4. All-Women Workplace
All over the world, businesses are being urged to hire more women to increase diversity and opportunity among workers. In the Asian nation of India, a company that makes electric scooters is taking that advice to heart in a big way. The company Ola Electric has announced that a factory it is opening will be run entirely by women and have an all-female workforce of 10,000 women. The first of the women started working at the factory last week, and the full facility will be up and running by the end of 2022. The plant will be “the world’s largest women-only factory and the only all-women automotive manufacturing facility globally,” Ola Electric’s co-founder said in an Internet post. Companies around the world are looking to hire more women to increase diversity in their workforces. In the newspaper or online, find and closely read a story about a business that is doing this or might want to in the future. Use what you read to design a Help Wanted ad to attract women workers. Be sure to explain why they would want to work for this company.

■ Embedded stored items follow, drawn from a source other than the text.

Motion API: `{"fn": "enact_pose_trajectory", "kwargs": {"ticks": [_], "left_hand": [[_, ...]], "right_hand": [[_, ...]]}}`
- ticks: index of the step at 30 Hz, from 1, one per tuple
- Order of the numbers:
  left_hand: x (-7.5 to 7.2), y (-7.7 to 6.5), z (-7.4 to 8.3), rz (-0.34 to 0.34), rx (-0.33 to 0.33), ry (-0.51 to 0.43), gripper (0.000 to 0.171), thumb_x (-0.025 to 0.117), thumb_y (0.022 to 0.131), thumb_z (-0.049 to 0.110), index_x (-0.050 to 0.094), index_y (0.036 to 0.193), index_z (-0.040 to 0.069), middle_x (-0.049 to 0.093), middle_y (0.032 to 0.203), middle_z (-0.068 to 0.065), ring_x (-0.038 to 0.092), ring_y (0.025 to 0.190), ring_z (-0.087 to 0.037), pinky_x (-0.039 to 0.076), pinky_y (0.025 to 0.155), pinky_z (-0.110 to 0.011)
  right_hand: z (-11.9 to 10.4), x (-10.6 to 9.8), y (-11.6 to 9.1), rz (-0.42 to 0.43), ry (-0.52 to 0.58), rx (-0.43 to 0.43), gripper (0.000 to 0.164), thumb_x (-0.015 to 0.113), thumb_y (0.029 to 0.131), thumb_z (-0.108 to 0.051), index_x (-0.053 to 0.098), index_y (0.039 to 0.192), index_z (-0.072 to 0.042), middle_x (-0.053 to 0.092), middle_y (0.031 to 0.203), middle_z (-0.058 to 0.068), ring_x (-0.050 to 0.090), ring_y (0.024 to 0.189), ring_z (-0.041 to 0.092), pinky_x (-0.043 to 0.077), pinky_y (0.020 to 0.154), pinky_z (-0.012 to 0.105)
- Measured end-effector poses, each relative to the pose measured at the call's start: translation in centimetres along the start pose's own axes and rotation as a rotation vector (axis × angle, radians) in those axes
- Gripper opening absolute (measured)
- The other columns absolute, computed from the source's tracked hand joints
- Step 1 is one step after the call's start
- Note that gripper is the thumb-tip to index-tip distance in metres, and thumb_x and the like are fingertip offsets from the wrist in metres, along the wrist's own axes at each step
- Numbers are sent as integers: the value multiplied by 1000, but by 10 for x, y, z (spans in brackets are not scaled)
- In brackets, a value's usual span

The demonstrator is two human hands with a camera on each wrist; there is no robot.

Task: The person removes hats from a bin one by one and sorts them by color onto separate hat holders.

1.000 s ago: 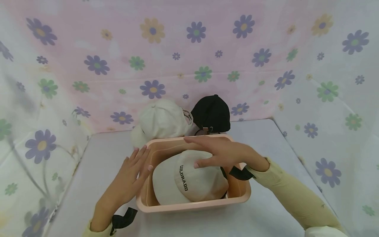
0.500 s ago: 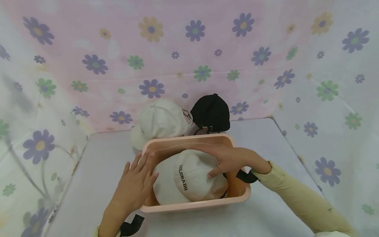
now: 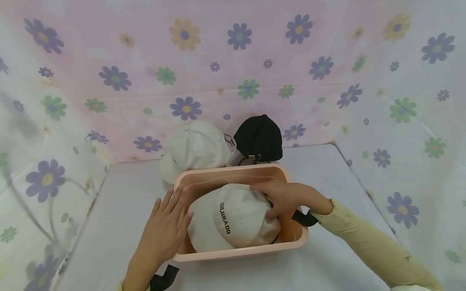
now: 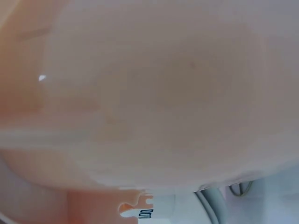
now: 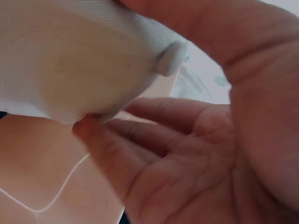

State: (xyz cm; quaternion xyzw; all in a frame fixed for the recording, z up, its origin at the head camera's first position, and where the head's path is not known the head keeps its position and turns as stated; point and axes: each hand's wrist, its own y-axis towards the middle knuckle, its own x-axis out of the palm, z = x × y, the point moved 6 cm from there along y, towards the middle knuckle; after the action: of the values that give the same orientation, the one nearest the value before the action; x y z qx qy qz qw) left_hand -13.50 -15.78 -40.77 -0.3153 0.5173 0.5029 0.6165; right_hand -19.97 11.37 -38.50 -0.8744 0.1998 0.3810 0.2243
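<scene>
A cream baseball cap (image 3: 247,212) lettered COLORADO lies in a peach plastic tub (image 3: 233,254), its brim toward the left. My right hand (image 3: 285,198) grips the right part of the cap's crown, thumb on the near side and fingers on the far side. In the right wrist view the fingers (image 5: 110,154) touch the cap's cloth (image 5: 79,60). My left hand (image 3: 162,226) lies at the tub's left end with its fingers extended. The left wrist view is mostly filled by a blurred pale surface, so its finger contact is hidden.
Behind the tub are a white cap (image 3: 198,145) and a black cap (image 3: 259,139) side by side, close to its back rim. They stand on a pale table (image 3: 320,173) backed by a flowered cloth (image 3: 225,52).
My right hand has moved down and right from above the cap, and its thumb and fingers have closed on the crown. The left hand has shifted slightly right against the tub.
</scene>
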Motion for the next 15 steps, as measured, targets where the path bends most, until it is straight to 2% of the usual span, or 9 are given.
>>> {"fn": "enact_pose_trajectory", "kwargs": {"ticks": [8,12,15], "left_hand": [[-1,0,2,14,7,-1,59,38,110,37,27,162,11,25,167,-13,20,155,-38,19,119,-67],[0,0,1,18,8,-12,58,38,110,37,27,162,12,25,168,-13,18,155,-38,19,119,-68],[0,0,1,22,7,-23,58,38,110,37,27,162,13,25,167,-13,18,155,-39,18,119,-68]], "right_hand": [[-4,-3,5,38,-26,-46,50,86,82,-9,68,128,-3,70,124,6,66,107,15,57,92,28],[-6,-6,7,55,42,-97,32,82,85,-6,76,117,-6,75,112,2,67,97,9,58,86,23],[-8,-9,8,74,108,-104,26,79,86,-3,78,112,-8,77,106,0,67,91,5,59,84,24]]}}
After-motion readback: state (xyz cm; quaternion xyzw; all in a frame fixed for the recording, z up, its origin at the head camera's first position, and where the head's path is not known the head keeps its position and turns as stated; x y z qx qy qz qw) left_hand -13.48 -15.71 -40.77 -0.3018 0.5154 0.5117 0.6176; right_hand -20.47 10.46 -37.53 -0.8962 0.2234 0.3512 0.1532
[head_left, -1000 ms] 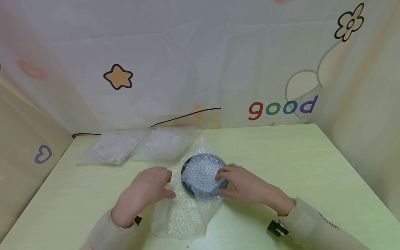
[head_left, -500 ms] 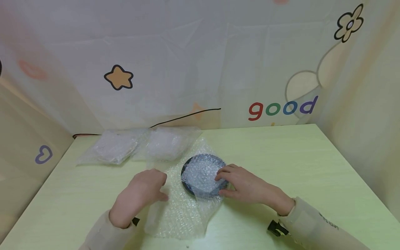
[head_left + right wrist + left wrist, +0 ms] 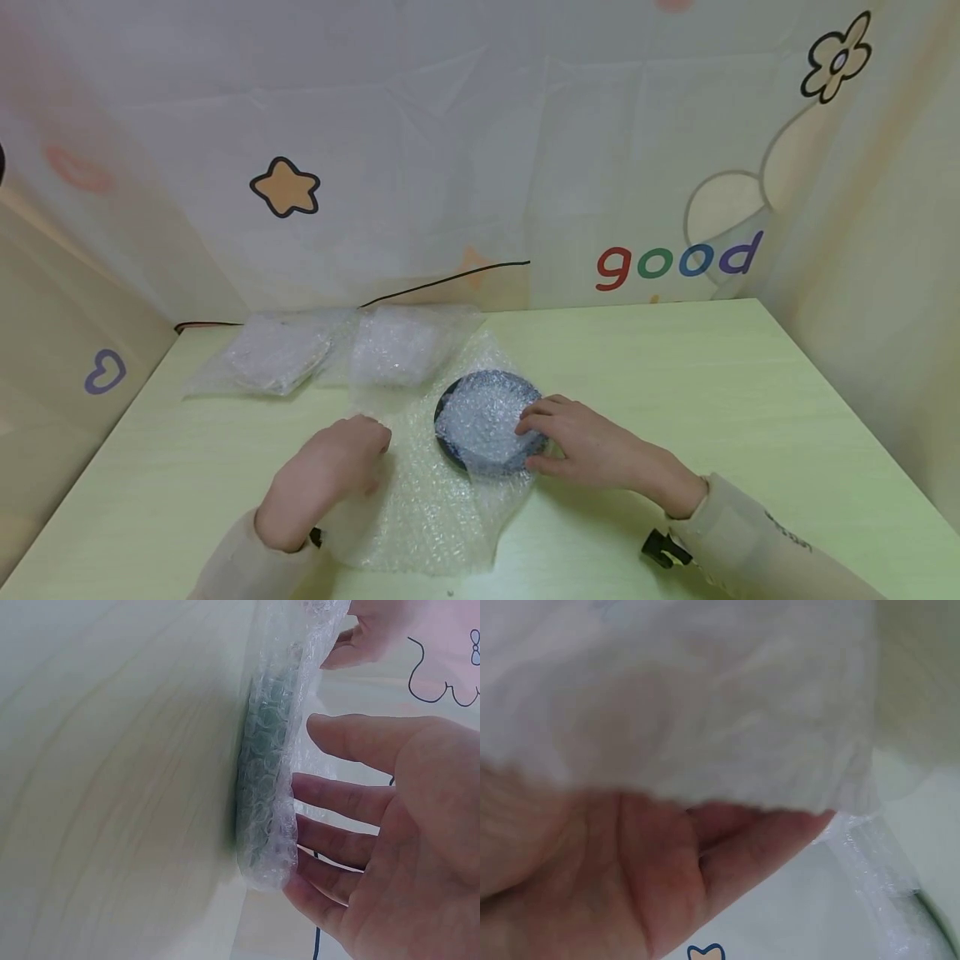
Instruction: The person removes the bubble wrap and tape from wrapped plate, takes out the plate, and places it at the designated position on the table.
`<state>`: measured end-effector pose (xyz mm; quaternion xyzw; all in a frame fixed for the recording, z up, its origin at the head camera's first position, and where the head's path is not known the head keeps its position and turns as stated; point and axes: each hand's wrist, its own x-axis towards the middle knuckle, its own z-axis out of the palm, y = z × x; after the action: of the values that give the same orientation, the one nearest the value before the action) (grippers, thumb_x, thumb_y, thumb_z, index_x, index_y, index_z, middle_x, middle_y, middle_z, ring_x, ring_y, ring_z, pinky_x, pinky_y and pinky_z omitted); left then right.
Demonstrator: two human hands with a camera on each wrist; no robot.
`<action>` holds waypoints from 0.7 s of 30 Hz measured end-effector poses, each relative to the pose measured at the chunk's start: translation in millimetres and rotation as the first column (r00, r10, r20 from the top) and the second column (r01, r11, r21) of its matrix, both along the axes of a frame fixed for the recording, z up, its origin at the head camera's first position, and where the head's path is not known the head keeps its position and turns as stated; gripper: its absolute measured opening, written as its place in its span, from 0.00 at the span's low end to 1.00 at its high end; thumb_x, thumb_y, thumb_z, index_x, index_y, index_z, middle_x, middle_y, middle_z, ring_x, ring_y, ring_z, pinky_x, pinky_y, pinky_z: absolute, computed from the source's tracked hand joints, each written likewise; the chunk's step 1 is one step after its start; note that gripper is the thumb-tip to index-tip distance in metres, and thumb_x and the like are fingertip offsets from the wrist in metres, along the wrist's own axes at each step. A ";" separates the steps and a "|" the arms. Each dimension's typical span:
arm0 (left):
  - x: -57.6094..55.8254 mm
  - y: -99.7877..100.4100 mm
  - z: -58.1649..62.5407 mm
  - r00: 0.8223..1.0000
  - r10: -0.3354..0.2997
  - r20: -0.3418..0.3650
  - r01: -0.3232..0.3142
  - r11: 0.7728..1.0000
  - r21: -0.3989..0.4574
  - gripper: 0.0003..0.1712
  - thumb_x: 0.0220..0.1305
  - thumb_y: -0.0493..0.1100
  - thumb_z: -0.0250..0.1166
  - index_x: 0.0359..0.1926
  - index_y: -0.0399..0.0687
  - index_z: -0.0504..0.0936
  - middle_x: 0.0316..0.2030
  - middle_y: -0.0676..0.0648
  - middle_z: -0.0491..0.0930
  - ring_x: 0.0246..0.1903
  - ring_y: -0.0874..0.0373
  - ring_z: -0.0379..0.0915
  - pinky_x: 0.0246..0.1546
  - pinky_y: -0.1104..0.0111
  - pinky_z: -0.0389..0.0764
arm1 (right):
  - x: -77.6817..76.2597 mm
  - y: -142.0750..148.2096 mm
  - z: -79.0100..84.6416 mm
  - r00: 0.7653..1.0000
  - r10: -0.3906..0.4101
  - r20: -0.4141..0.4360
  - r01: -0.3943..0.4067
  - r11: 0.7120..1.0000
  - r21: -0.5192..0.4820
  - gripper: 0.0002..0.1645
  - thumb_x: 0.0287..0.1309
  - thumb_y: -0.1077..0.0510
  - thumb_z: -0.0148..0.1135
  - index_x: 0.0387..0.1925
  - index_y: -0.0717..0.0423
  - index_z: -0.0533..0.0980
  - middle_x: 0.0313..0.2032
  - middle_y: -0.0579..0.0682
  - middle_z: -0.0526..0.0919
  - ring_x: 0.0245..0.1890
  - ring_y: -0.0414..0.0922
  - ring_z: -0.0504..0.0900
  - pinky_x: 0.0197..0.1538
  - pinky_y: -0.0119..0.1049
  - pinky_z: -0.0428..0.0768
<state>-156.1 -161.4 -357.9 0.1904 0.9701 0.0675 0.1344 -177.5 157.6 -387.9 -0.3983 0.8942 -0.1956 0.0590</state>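
A round, dark, flat object (image 3: 491, 421) lies at the middle of the table, partly covered by a folded-over layer of bubble wrap. Its dark rim shows at the left. More of the bubble wrap (image 3: 431, 517) spreads to the left and toward the front. My right hand (image 3: 581, 442) rests its fingertips on the right side of the covered object; in the right wrist view its fingers (image 3: 337, 840) lie against the wrapped edge. With my left hand (image 3: 322, 475) I pinch the loose left part of the wrap, whose raised sheet (image 3: 705, 705) covers much of the left wrist view.
Two clear bubble-wrap bundles, one at the back left (image 3: 277, 354) and one beside it (image 3: 397, 342), lie near the table's far edge. A printed curtain (image 3: 450, 167) stands behind the table (image 3: 675, 375). A black clip (image 3: 663, 548) hangs by the right sleeve.
My left hand has moved left and slightly down, drawing the loose part of the bubble wrap out to the left. The right hand and the round object have stayed in place.
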 end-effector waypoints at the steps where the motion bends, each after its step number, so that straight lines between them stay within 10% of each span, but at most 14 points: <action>1: -0.1 -0.8 -1.4 1.000 -0.006 0.005 0.006 1.000 0.003 0.17 0.44 0.24 0.75 0.28 0.43 0.76 0.28 0.48 0.72 0.30 0.53 0.68 0.31 0.58 0.75 | 0.0 0.0 -0.2 1.000 0.001 0.001 -0.001 1.000 0.000 0.18 0.65 0.56 0.70 0.53 0.60 0.81 0.55 0.54 0.81 0.58 0.54 0.76 0.61 0.52 0.77; 12: 2.8 -6.1 -7.7 0.997 -0.045 0.056 0.040 0.996 0.077 0.26 0.41 0.27 0.81 0.41 0.36 0.77 0.36 0.45 0.69 0.33 0.51 0.68 0.38 0.56 0.76 | 0.9 0.0 0.7 1.000 -0.006 0.010 0.006 1.000 -0.002 0.18 0.66 0.55 0.70 0.53 0.60 0.81 0.55 0.54 0.81 0.58 0.54 0.76 0.62 0.51 0.76; 21: 9.9 -15.8 -6.4 0.993 -0.034 0.117 0.026 0.997 0.068 0.44 0.31 0.25 0.83 0.56 0.38 0.77 0.56 0.41 0.73 0.55 0.41 0.74 0.52 0.50 0.79 | 1.3 0.2 1.0 1.000 0.001 -0.001 -0.001 1.000 -0.004 0.18 0.66 0.56 0.70 0.53 0.60 0.81 0.55 0.54 0.81 0.58 0.54 0.76 0.61 0.51 0.77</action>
<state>-146.1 -177.1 -364.3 0.2052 0.9547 0.1085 0.1863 -176.2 157.9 -386.9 -0.3991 0.8936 -0.1970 0.0578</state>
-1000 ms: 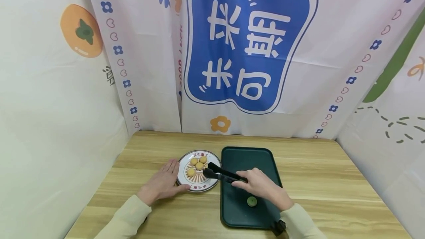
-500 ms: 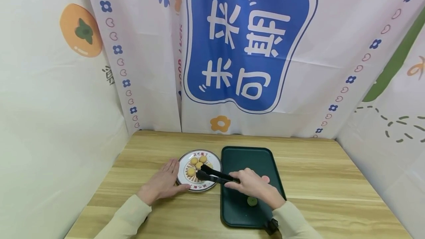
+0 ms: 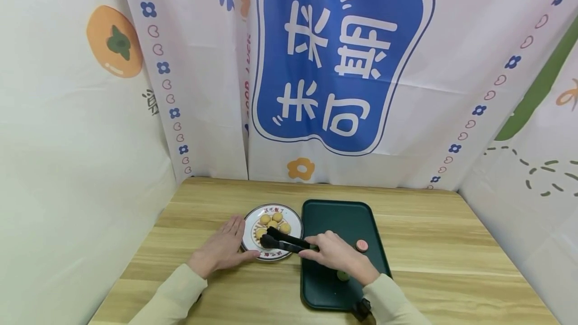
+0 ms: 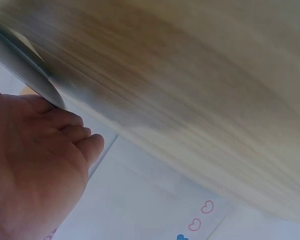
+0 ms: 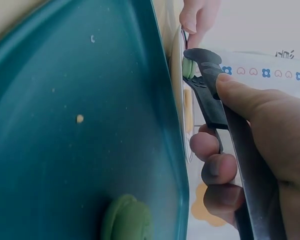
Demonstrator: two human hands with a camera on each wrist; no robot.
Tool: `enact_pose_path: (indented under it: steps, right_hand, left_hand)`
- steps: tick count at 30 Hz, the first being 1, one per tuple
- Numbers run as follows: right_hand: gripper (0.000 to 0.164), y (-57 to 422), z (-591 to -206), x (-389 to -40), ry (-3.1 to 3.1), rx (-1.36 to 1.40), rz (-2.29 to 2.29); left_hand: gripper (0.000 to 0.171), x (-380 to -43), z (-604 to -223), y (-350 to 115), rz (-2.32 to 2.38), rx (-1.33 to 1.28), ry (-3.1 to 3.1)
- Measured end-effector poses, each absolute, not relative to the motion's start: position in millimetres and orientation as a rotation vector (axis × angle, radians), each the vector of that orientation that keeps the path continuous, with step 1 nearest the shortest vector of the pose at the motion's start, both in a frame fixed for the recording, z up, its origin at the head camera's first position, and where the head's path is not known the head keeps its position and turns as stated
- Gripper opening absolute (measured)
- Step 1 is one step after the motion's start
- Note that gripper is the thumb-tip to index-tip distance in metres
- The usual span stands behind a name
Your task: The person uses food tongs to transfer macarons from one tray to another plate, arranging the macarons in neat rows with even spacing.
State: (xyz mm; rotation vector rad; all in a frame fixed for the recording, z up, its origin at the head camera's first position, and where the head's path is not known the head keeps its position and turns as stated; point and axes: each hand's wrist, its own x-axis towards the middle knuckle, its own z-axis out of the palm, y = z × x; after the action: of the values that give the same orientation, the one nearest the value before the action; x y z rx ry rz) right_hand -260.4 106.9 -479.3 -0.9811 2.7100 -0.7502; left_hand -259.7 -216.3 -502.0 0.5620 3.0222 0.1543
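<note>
My right hand (image 3: 336, 252) grips black tongs (image 3: 270, 241) over the white patterned plate (image 3: 295, 224). Between the tong tips in the right wrist view sits a green macaron (image 5: 188, 67), hidden behind the tips in the head view. Several yellow macarons (image 3: 285, 228) lie together on the plate. Flat beside the plate's left side, my left hand (image 3: 221, 247) touches the rim, fingers straight and thumb spread along the near edge. In the left wrist view, the fingertips are right at the plate's edge (image 4: 27, 67).
A dark green tray (image 3: 336, 214) lies right of the plate, under my right forearm. On it are a pink macaron (image 3: 362, 245) and another green macaron (image 3: 343, 276), partly covered by the arm. A small crumb (image 5: 80, 118) shows on the tray. Printed cloth hangs behind the wooden table (image 3: 429, 245).
My right hand and the tongs have moved left and slightly nearer, across the plate. The pink macaron on the tray has come into view from behind the hand. My left hand stays put.
</note>
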Motion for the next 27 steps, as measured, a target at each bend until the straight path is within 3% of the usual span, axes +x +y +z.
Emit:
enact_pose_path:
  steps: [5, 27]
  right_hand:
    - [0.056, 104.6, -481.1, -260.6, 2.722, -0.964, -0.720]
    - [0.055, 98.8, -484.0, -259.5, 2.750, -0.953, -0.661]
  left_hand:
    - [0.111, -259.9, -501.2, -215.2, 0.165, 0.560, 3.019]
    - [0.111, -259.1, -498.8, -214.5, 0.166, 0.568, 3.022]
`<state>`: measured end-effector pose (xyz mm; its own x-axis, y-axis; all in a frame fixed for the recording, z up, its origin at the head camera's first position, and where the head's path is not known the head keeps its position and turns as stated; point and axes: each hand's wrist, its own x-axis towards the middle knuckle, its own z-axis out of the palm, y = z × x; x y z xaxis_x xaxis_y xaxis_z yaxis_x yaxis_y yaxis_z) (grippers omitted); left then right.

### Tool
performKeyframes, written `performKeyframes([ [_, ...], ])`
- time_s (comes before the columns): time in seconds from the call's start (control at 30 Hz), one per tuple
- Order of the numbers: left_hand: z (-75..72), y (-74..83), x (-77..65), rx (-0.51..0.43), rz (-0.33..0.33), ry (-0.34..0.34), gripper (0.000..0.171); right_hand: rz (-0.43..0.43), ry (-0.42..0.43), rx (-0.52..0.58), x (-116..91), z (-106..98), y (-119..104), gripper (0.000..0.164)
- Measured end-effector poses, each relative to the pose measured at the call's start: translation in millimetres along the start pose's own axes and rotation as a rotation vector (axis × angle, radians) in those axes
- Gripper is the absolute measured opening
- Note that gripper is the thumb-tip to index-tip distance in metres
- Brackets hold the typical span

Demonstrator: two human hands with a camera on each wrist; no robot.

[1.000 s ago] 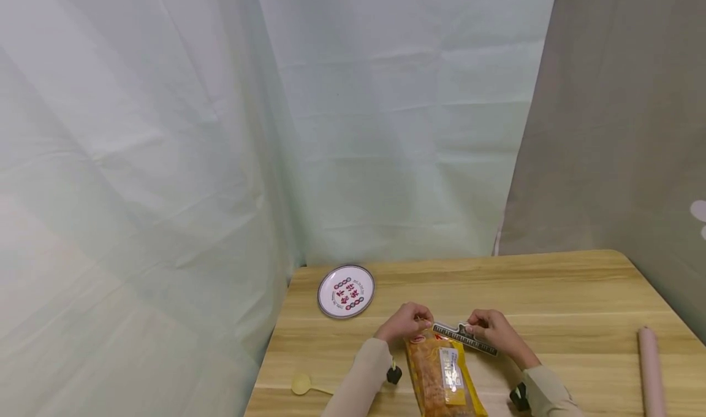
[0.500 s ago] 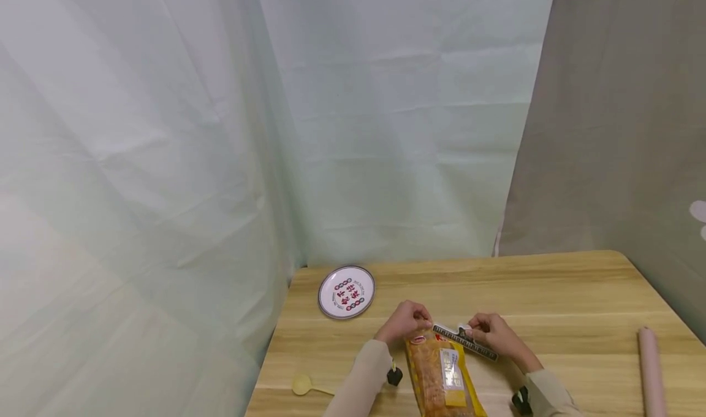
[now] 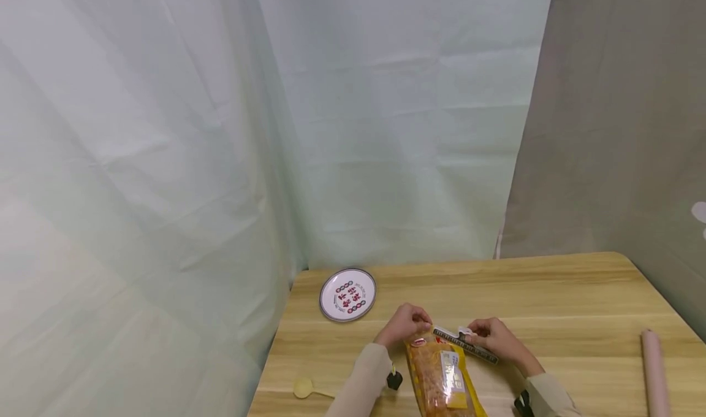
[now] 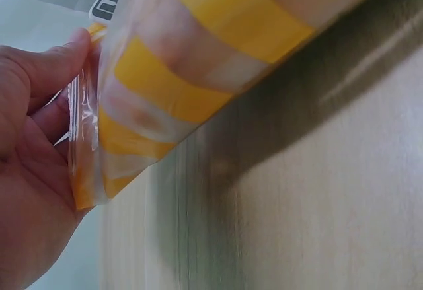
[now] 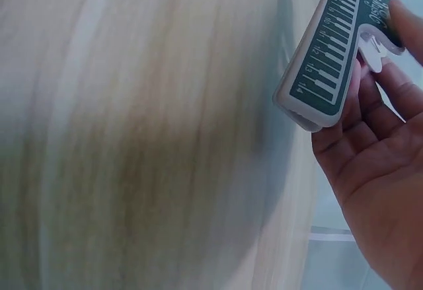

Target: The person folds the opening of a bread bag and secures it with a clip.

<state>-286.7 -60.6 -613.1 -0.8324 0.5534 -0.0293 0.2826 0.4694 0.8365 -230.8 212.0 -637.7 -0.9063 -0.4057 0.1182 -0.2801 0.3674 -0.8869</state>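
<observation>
A clear and yellow plastic bag of bread lies on the table before the person, its top end raised between the hands. The left hand pinches the upper left corner of the bag; in the left wrist view, thumb and fingers grip the sealed edge of the striped bag. With thumb and fingers, the right hand holds a long bag clip by its handle. Piano keys and numbers are printed on the clip. Slanting across the bag's top, the clip reaches close to the left fingertips. Whether its jaws are apart there cannot be seen.
A round white plate with red characters stands at the back left of the wooden table. A pale yellow spoon lies left of the left forearm. Toward the right edge is a pink roll. Curtains hang behind and beside the table.
The right hand has lowered slightly at the clip's handle, and the clip shows less of its printed face. The left hand keeps its pinch on the bag corner.
</observation>
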Motion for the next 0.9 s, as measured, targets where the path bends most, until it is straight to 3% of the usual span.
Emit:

Common Core State Standards: Using drawings or visual displays when appropriate to enhance the development of main ideas or points; reading closely what written and visual texts say and to making logical inferences from them.
5. Sailing Voyage to China
Long before there were container ships and super tankers, sailing ships were used to move cargo from place to place around the world. Next spring, a replica of one of the largest wooden cargo ships from the 1700s will leave the European nation of Sweden and re-create a journey made to the Asian nation of China halfway around the world. The ship, a 192-foot galleon named the Götheborg II, will leave the city of Stockholm next April and conclude its journey in the city of Shanghai in October. The original vessel, also called the Götheborg, was owned by the Swedish East India Company, which was set up to establish trade between Sweden and Asian nations, particularly China. The original Götheborg sank outside the city of Gothenburg on its return from its third voyage to China in 1745. Cargo ships play an important role supplying goods to the United States and other nations. In the newspaper or online, find and closely read a story about a cargo ship and what goods it is transporting. Use what you read to write a paragraph telling how these goods would be delivered if there were no cargo ships.
Common Core State Standards: Writing informative/explanatory texts to examine a topic and convey ideas and information clearly; citing specific textual evidence when writing or speaking to support conclusions.